Together’s rerank API takes a query and a list of documents, and returns a relevancy score and ordering index for each document. It can also filter the response to the top n most relevant documents. Key features:

Long 8K context per document.
Low latency for fast search queries.

Get started

Rerank models like mxbai-rerank-large-v2 are only available for dedicated model inference. Bring up a dedicated endpoint to use reranking in your applications.

Example with text

The example below uses the rerank API endpoint to reorder a list of documents from most to least relevant to the query What animals can I find near Peru?.

from together import Together

client = Together()

query = "What animals can I find near Peru?"

documents = [
    "The giant panda (Ailuropoda melanoleuca), also known as the panda bear or simply panda, is a bear species endemic to China.",
    "The llama is a domesticated South American camelid, widely used as a meat and pack animal by Andean cultures since the pre-Columbian era.",
    "The wild Bactrian camel (Camelus ferus) is an endangered species of camel endemic to Northwest China and southwestern Mongolia.",
    "The guanaco is a camelid native to South America, closely related to the llama. Guanacos are one of two wild South American camelids; the other species is the vicuña, which lives at higher elevations.",
]

response = client.rerank.create(
    model="mixedbread-ai/mxbai-rerank-large-v2",
    query=query,
    documents=documents,
    top_n=2,
)

for result in response.results:
    print(f"Document Index: {result.index}")
    print(f"Document: {documents[result.index]}")
    print(f"Relevance Score: {result.relevance_score}")

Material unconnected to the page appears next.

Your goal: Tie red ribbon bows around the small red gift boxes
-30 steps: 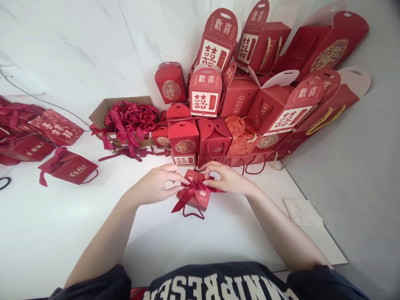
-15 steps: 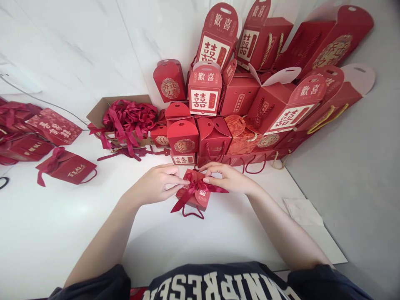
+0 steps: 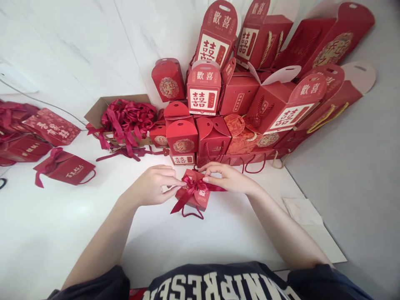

import Together from "together-ai"

const client = new Together()

const documents = [
  "The giant panda (Ailuropoda melanoleuca), also known as the panda bear or simply panda, is a bear species endemic to China.",
  "The llama is a domesticated South American camelid, widely used as a meat and pack animal by Andean cultures since the pre-Columbian era.",
  "The wild Bactrian camel (Camelus ferus) is an endangered species of camel endemic to Northwest China and southwestern Mongolia.",
  "The guanaco is a camelid native to South America, closely related to the llama. Guanacos are one of two wild South American camelids; the other species is the vicuña, which lives at higher elevations.",
]

const response = await client.rerank.create({
  model: "mixedbread-ai/mxbai-rerank-large-v2",
  query: "What animals can I find near Peru?",
  documents,
  top_n: 2,
})

for (const result of response.results) {
  console.log(`Document index: ${result.index}`)
  console.log(`Document: ${documents[result.index]}`)
  console.log(`Relevance score: ${result.relevance_score}`)
}

curl -X POST "https://api.together.ai/v1/rerank" \
     -H "Authorization: Bearer $TOGETHER_API_KEY" \
     -H "Content-Type: application/json" \
     -d '{
       "model": "mixedbread-ai/mxbai-rerank-large-v2",
       "query": "What animals can I find near Peru?",
       "documents": [
         "The giant panda (Ailuropoda melanoleuca), also known as the panda bear or simply panda, is a bear species endemic to China.",
         "The llama is a domesticated South American camelid, widely used as a meat and pack animal by Andean cultures since the pre-Columbian era.",
         "The wild Bactrian camel (Camelus ferus) is an endangered species of camel endemic to Northwest China and southwestern Mongolia.",
         "The guanaco is a camelid native to South America, closely related to the llama. Guanacos are one of two wild South American camelids; the other species is the vicuña, which lives at higher elevations."
       ],
       "top_n": 2
     }'

Example with JSON data (dedicated model inference only)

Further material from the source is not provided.